Entrepreneurship and ageing: Exploring an economic geography perspective : CRED Research Paper No. 22
Original version
CRED Research Papers No. 22. 2018.Abstract
The traditional understanding of entrepreneurship is biased towards certain population groups and specific locations. Yet the literature points to a much more diverse perspective on entrepreneurship and regional development. In this paper, we argue that regional characteristics such as the extent to which a region faces demographic change (population growth or decline, population ageing, emigration of youth, etc.) may exert a strong influence both on the individual propensity to start a business and the aggregate numbers of entrepreneurial activities.

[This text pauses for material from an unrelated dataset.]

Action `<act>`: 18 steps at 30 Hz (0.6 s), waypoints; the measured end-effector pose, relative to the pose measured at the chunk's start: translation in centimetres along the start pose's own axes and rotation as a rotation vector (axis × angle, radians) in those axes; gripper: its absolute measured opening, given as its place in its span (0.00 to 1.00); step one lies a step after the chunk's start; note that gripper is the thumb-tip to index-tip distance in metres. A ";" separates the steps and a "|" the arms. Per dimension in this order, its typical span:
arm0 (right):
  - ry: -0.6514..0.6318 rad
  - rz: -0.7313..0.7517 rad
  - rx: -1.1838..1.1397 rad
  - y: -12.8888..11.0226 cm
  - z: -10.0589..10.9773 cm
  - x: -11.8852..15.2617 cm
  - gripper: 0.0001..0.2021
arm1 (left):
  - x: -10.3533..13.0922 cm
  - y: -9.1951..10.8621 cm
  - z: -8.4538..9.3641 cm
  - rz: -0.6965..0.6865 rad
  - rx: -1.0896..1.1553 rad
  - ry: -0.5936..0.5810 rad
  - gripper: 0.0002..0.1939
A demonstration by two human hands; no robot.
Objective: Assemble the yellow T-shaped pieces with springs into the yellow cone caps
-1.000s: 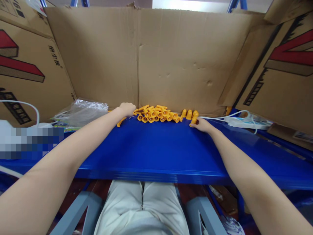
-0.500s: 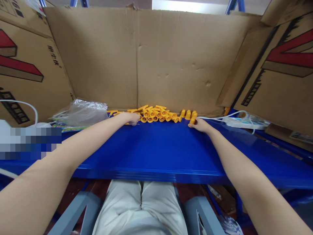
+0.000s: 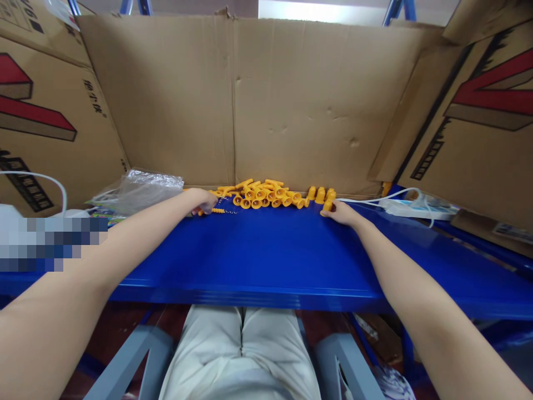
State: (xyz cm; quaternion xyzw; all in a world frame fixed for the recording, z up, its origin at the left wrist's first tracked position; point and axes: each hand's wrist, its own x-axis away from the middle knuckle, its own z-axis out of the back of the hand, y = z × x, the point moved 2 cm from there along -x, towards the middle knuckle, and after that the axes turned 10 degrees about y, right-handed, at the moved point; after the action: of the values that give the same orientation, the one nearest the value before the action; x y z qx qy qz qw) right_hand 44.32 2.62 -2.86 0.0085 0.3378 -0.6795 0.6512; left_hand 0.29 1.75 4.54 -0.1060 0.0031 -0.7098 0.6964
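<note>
My left hand (image 3: 200, 201) is at the left end of the yellow parts, fingers curled over a yellow T-handled piece with a ribbed shaft (image 3: 218, 210) and a thin wavy metal spiral like a corkscrew's. Its grip is partly hidden. More yellow T-handles (image 3: 226, 190) lie just beyond. My right hand (image 3: 342, 213) pinches a yellow bell-shaped cap (image 3: 327, 209) at the table. Behind it stand several similar caps (image 3: 320, 195). Between my hands, yellow bell-mouthed pieces (image 3: 265, 194) lie piled, mouths facing me, some with T-handles.
A blue table (image 3: 262, 250) runs under everything, backed by a cardboard sheet (image 3: 291, 100). Clear plastic bags (image 3: 144, 186) lie at the left. A white power strip (image 3: 416, 208) with cables is at the right. Cardboard boxes (image 3: 495, 166) flank both sides.
My left hand has moved left from the pile's edge to the T-handled pieces. Another bell-mouthed piece now shows at the pile's left end. My right hand has stayed put.
</note>
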 end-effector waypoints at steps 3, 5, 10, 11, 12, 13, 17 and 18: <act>-0.068 -0.008 0.074 -0.5 0.2 0.3 0.10 | -0.3 -0.7 1.2 -0.021 0.012 0.110 0.23; -0.073 0.002 0.082 -0.7 0.3 0.4 0.10 | -0.4 -1.1 2.4 -0.042 -0.010 0.188 0.24; -0.061 0.025 0.129 -1.4 0.4 0.6 0.11 | 1.3 -1.1 4.6 -0.096 0.130 0.319 0.28; -0.061 0.034 0.150 -1.8 0.4 0.6 0.11 | 2.0 -0.8 4.7 -0.106 0.194 0.349 0.27; -0.063 0.039 0.177 -2.2 0.5 0.7 0.12 | 2.8 -0.4 4.7 -0.127 0.271 0.382 0.26; -0.072 0.043 0.207 -2.7 0.6 0.9 0.13 | 3.5 0.0 4.6 -0.142 0.355 0.412 0.23; -0.165 0.056 0.352 -5.5 1.2 1.5 0.18 | 5.5 2.1 2.7 -0.254 0.667 0.503 0.17; -0.183 0.073 0.384 -6.3 1.4 1.7 0.19 | 5.5 2.5 2.0 -0.255 0.708 0.492 0.16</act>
State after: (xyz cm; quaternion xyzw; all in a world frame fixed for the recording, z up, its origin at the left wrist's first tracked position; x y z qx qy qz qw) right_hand 39.05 0.03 0.30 0.0830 0.1410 -0.7051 0.6899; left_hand 3.04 -3.53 6.88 0.3113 -0.0878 -0.7513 0.5752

In addition, demographic change also influences the types of businesses or business models found in different regional contexts. With this idea in mind, we argue that the opportunities and challenges that are associated with old age entrepreneurship depend strongly on the regional context. We place old age entrepreneurship into a regional context and illustrate the ways in which opportunities and constraints arise from such a context and, in particular, from demographic change occurring in different regional types.
Description
This paper is forthcoming as a chapter in the «Handbook of Research on Entrepreneurship and Aging» edited by Charlie Karlsson, Mikaela Backman and Orsa Kekezi (to be published in July 2019 with Edward Elgar Publishing Inc.).